→ EXERCISE DATA
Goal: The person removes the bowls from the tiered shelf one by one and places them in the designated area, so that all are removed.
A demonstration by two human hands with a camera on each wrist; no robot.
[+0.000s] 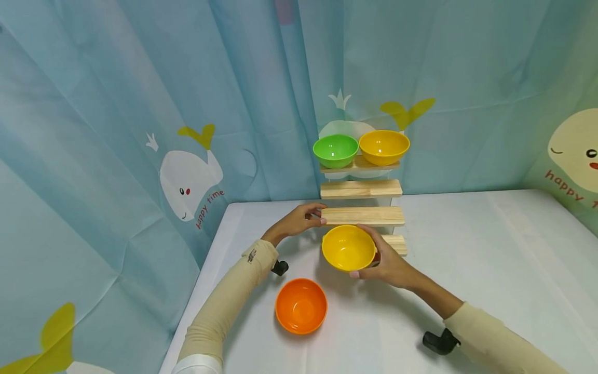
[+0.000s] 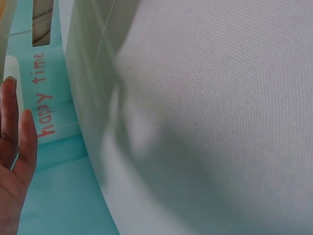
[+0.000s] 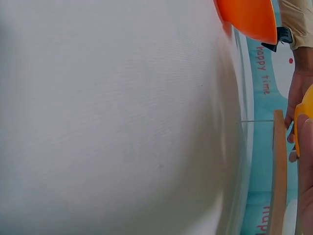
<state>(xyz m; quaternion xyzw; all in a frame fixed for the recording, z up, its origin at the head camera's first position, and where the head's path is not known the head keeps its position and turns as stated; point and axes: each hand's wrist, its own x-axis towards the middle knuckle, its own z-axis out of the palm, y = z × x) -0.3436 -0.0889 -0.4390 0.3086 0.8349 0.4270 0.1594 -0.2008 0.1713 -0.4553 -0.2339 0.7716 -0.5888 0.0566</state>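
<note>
My right hand (image 1: 390, 265) grips a yellow bowl (image 1: 348, 248) by its right side, thumb at the near rim and fingers at the far side. The bowl is in front of the lower planks of a stepped wooden rack (image 1: 362, 215), hiding part of the lowest one. At the rack's left side, my left hand (image 1: 299, 219) holds the end of a plank between thumb and fingers. In the left wrist view, some fingers (image 2: 27, 142) of that hand extend fairly straight. The right wrist view catches only the edge of the yellow bowl (image 3: 305, 105).
An orange bowl (image 1: 301, 306) sits on the white table (image 1: 490, 259), nearer than the rack. On the top plank stand a green bowl (image 1: 335, 150) and another, deeper yellow bowl (image 1: 384, 147). A blue printed curtain (image 1: 261, 104) hangs behind the table.
</note>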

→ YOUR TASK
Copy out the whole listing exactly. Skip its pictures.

→ YOUR SOLUTION
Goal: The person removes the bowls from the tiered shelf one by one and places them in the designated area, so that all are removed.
A demonstration by two human hands with a camera on each wrist; no robot.
[+0.000s] 
[+0.000s] 
[+0.000s] 
<state>(xyz m; quaternion xyzw; all in a frame fixed for the recording, z up, its origin at the head camera's first position, and where the head's path is not known the head keeps its position and turns as stated; point and axes: each hand's wrist, its own x-axis towards the middle knuckle, its own z-axis out of the palm, y = z × x) -0.3436 -0.0889 -0.4390 0.3086 0.8349 0.4270 0.1594 -0.2008 0.1713 -0.4553 -0.2339 0.7716 -0.5888 0.0566</state>
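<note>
My right hand (image 1: 390, 265) grips a yellow bowl (image 1: 348, 248) by its right side, thumb at the near rim and fingers at the far side. The bowl is in front of the lower planks of a stepped wooden rack (image 1: 362, 215), hiding part of the lowest one. At the rack's left side, my left hand (image 1: 299, 219) holds the end of a plank between thumb and fingers. In the left wrist view, some fingers (image 2: 27, 142) of that hand extend fairly straight. The right wrist view catches only the edge of the yellow bowl (image 3: 305, 105).
An orange bowl (image 1: 301, 306) sits on the white table (image 1: 490, 259), nearer than the rack. On the top plank stand a green bowl (image 1: 335, 150) and another, deeper yellow bowl (image 1: 384, 147). A blue printed curtain (image 1: 261, 104) hangs behind the table.
</note>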

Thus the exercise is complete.